Data shown =>
__________________________________________________

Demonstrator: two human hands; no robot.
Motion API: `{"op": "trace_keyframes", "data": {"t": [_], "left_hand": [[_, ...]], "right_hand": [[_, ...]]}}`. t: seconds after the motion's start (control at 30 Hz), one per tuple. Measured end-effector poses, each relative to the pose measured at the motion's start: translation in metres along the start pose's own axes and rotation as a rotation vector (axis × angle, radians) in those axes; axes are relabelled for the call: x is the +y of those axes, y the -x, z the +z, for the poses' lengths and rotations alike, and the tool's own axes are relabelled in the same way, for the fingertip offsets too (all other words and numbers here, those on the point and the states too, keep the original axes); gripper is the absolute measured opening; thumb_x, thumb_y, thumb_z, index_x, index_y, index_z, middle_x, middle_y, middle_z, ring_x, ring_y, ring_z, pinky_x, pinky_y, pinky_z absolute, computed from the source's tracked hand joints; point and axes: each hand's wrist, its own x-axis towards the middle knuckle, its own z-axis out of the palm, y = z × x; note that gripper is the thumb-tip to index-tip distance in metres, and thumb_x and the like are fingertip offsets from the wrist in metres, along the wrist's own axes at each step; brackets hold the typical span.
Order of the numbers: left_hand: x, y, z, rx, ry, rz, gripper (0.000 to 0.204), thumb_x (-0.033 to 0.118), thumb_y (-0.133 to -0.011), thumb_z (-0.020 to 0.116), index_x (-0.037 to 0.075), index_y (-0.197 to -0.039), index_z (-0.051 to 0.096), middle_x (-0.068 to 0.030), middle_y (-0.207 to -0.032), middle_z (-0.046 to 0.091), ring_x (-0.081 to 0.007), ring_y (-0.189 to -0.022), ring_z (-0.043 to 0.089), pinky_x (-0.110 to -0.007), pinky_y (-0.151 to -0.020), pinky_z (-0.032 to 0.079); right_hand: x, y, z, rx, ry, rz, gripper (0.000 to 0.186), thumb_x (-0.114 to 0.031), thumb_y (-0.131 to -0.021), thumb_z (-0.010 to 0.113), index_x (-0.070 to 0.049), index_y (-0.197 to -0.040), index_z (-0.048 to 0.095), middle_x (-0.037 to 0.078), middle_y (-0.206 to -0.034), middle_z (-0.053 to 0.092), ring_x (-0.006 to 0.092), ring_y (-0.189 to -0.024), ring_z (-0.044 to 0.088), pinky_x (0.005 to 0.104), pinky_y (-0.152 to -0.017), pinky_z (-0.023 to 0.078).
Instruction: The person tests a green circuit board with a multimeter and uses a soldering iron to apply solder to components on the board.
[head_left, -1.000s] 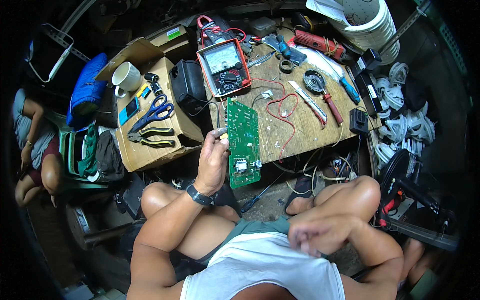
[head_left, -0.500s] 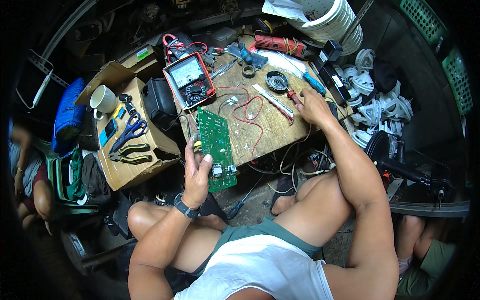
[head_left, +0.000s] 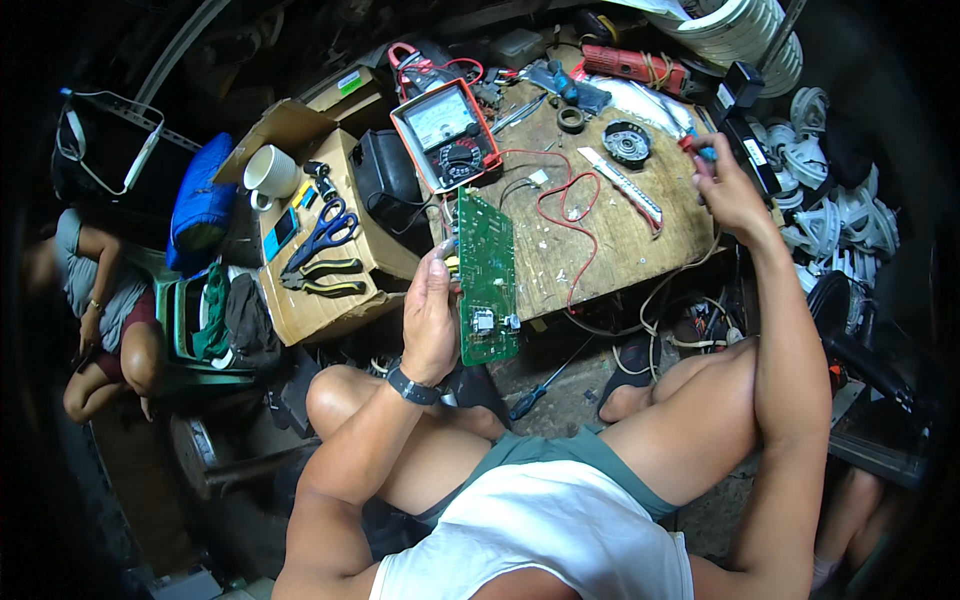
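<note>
Person (head_left: 530, 520) grips a green circuit board (head_left: 488, 270) by its left edge, left hand (head_left: 432, 322) closed, while the right hand (head_left: 735, 195) clasps a red-handled tool (head_left: 703, 167) at the worktop's (head_left: 625, 262) right.

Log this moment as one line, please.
left hand: holding green circuit board | right hand: holding red-handled tool | round black part: on wooden table

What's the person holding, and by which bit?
The left grip holds a green circuit board by its left edge; the right grip holds a red-handled soldering iron by its handle.
</note>
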Motion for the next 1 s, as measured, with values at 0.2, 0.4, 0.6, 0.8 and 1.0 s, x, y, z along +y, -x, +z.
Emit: {"op": "trace_keyframes", "data": {"t": [0.2,0.4,0.6,0.8,1.0], "left_hand": [[-0.007,-0.011,0.017,0.031,0.003,-0.023,0.027,0.03,-0.112,0.05,0.01,-0.127,0.06,0.001,-0.105,0.066,-0.0045,-0.086,0.06,-0.023,-0.077,0.052],[-0.025,-0.018,0.025,0.126,-0.405,0.21,0.03,0.028,-0.113,0.046,0.006,-0.13,0.055,-0.0024,-0.11,0.061,-0.0095,-0.091,0.057,-0.028,-0.083,0.05],[-0.002,0.012,0.037,-0.053,-0.689,0.144,0.059,0.034,-0.104,0.059,-0.003,-0.144,0.036,-0.0218,-0.129,0.051,-0.0248,-0.108,0.059,-0.037,-0.095,0.05],[-0.01,0.012,0.037,-0.14,-0.818,0.326,0.076,0.02,-0.093,0.069,0.001,-0.153,0.028,-0.0186,-0.142,0.043,-0.0257,-0.127,0.052,-0.04,-0.106,0.048],[-0.025,0.015,0.031,-0.161,-0.726,0.375,0.073,0.016,-0.091,0.068,0.002,-0.152,0.031,-0.0168,-0.143,0.042,-0.0248,-0.126,0.052,-0.039,-0.105,0.048]], "right_hand": [[-0.046,0.022,-0.032,-0.207,-0.868,0.023,0.041,-0.009,-0.102,0.056,-0.013,-0.144,0.053,0.004,-0.103,0.057,0.0133,-0.086,0.061,0.0264,-0.074,0.051],[-0.074,0.036,-0.02,-0.34,-1.212,-0.116,0.063,-0.011,-0.096,0.065,-0.007,-0.154,0.042,0.011,-0.12,0.066,0.0244,-0.115,0.066,0.0409,-0.1,0.054],[-0.086,0.054,0.007,-0.304,-0.846,-0.15,0.068,-0.013,-0.086,0.083,-0.009,-0.146,0.051,0.008,-0.11,0.069,0.0153,-0.104,0.067,0.0299,-0.091,0.055],[-0.11,0.07,0.047,-0.4,-0.866,-0.328,0.056,-0.042,-0.099,0.069,-0.005,-0.14,0.058,0.008,-0.121,0.066,0.0116,-0.095,0.062,0.0295,-0.085,0.054],[-0.103,0.079,0.055,-0.297,-1.041,-0.268,0.063,-0.045,-0.101,0.065,0.002,-0.142,0.054,0.008,-0.116,0.061,0.0112,-0.087,0.058,0.0309,-0.079,0.054]]}}
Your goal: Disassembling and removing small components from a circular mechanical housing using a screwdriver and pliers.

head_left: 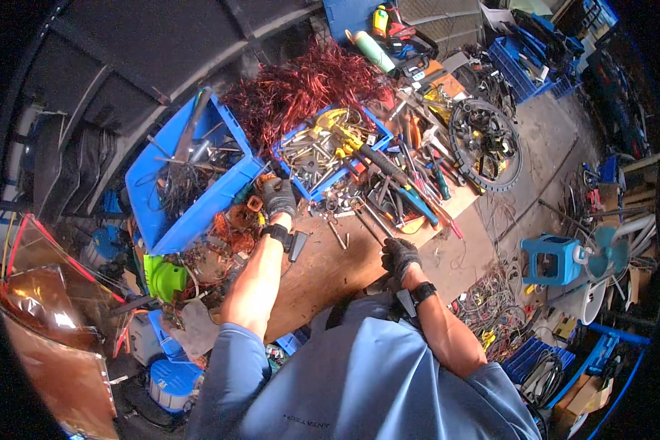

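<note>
My left hand [277, 198], in a dark glove, reaches to the workbench [323, 268] beside the corner of a large blue crate. Its fingers are curled at a copper-coloured piece; what they grip is partly hidden. Just left of it lie copper wire coils [235, 224], some with small square frames. My right hand [401, 260], also gloved, is closed at the bench's near edge around the end of a thin metal rod [372, 223] that slants away to the far left. A couple of loose metal pins [337, 233] lie on the wood between the hands.
The large blue crate [191, 191] holds scrap metal. A smaller blue bin [330, 150] is full of metal parts, with a yellow-and-black tool across it. Behind is a heap of reddish wire [301, 81]. Pliers and screwdrivers [418, 176] crowd the right, beside a tyre [485, 145].
</note>
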### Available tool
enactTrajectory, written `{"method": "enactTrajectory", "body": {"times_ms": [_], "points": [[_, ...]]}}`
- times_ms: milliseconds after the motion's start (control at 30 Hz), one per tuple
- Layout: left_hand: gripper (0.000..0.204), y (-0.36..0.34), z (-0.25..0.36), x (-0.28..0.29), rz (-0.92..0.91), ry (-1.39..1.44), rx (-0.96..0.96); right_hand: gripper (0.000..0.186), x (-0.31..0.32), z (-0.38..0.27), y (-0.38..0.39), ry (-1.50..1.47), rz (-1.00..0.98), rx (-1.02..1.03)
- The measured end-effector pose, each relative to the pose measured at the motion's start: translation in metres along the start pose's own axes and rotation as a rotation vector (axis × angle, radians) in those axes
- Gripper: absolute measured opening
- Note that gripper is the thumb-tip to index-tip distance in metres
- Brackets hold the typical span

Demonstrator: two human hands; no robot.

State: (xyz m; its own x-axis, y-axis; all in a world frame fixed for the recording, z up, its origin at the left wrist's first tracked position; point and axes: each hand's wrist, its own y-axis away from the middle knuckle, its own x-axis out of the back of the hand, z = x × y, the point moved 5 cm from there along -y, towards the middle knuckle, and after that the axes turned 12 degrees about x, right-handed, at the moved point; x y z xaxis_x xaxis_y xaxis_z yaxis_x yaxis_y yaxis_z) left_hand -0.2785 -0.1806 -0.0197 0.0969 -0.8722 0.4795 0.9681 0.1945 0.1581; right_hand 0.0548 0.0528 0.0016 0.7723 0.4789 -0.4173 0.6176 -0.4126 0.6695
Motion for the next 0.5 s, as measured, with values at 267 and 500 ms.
{"method": "enactTrajectory", "body": {"times_ms": [267, 500], "points": [[0.029, -0.014, -0.013, -0.012, -0.252, -0.047, 0.144, 0.021, 0.005, 0.003, 0.001, -0.004, -0.009, -0.041], [0.025, 0.0, 0.028, -0.006, -0.09, -0.1, -0.125, 0.016, 0.005, 0.003, 0.001, 0.042, 0.037, -0.035]]}}
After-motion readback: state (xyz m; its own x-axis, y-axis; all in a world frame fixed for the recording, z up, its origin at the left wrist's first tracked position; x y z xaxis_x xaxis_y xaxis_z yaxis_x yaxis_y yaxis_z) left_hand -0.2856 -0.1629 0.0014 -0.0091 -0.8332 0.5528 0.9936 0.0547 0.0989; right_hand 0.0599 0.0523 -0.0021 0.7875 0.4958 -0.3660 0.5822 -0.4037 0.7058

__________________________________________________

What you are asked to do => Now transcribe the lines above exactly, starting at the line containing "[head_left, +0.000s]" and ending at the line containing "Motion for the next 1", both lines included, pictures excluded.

Answer box =>
[head_left, +0.000s] 
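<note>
Person (head_left: 530, 520) grips a green circuit board (head_left: 488, 270) by its left edge, left hand (head_left: 432, 322) closed, while the right hand (head_left: 735, 195) clasps a red-handled tool (head_left: 703, 167) at the worktop's (head_left: 625, 262) right.

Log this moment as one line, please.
left hand: holding green circuit board | right hand: holding red-handled tool | round black part: on wooden table

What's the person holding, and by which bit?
The left grip holds a green circuit board by its left edge; the right grip holds a red-handled soldering iron by its handle.
</note>
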Motion for the next 1 s, as measured, with values at 0.2, 0.4, 0.6, 0.8 and 1.0 s, x, y, z along +y, -x, +z.

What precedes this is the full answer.